**Work request**
Only one portion of the data is to be written out: from the line bearing "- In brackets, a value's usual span" through the line bearing "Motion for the". Write it exactly as it appears.

Start of Block

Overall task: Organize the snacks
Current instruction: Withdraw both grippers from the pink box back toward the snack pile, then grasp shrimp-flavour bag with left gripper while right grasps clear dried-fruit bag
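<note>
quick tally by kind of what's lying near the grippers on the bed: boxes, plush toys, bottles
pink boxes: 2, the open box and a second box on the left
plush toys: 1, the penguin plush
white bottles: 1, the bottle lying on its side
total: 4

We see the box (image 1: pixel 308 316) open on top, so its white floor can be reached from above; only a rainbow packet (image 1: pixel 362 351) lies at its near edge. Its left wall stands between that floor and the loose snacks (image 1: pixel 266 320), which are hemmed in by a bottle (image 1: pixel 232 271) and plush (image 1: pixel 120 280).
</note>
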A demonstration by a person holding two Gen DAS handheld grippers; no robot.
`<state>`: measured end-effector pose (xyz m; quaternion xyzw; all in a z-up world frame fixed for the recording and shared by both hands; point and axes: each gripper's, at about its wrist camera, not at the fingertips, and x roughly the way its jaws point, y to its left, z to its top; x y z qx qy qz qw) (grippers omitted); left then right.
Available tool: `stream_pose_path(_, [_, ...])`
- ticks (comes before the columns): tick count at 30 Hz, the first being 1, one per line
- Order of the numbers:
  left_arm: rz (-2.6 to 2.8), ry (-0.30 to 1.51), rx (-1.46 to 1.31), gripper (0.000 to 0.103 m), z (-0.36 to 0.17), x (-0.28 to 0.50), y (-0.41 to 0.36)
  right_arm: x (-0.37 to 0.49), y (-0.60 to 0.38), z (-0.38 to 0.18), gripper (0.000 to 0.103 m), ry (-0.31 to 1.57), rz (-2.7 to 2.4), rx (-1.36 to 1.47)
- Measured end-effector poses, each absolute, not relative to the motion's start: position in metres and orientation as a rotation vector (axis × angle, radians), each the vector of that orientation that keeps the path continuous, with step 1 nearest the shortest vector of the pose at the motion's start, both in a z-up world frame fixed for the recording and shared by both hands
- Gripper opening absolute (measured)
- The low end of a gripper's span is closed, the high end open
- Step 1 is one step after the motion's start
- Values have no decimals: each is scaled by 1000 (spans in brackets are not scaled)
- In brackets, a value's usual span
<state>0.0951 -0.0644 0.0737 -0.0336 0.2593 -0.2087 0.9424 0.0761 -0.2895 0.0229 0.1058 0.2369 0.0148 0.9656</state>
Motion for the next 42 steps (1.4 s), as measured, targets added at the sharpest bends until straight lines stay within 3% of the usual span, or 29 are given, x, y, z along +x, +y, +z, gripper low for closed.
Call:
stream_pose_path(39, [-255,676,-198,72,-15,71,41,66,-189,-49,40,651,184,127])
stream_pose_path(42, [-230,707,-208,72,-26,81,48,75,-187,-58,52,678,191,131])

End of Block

**Written solution**
- In brackets, a value's usual span
<state>0.0951 -0.0644 0.0737 -0.0336 0.2593 -0.2087 0.9424 0.0761 -0.2895 0.0229 0.1058 0.2369 0.0148 0.9656</state>
Motion for the next 42 steps (1.4 s), as measured, targets added at the sharpest bends until straight lines stay within 3% of the usual span, or 29 are given, x, y, z along +x, +y, +z, gripper low for closed.

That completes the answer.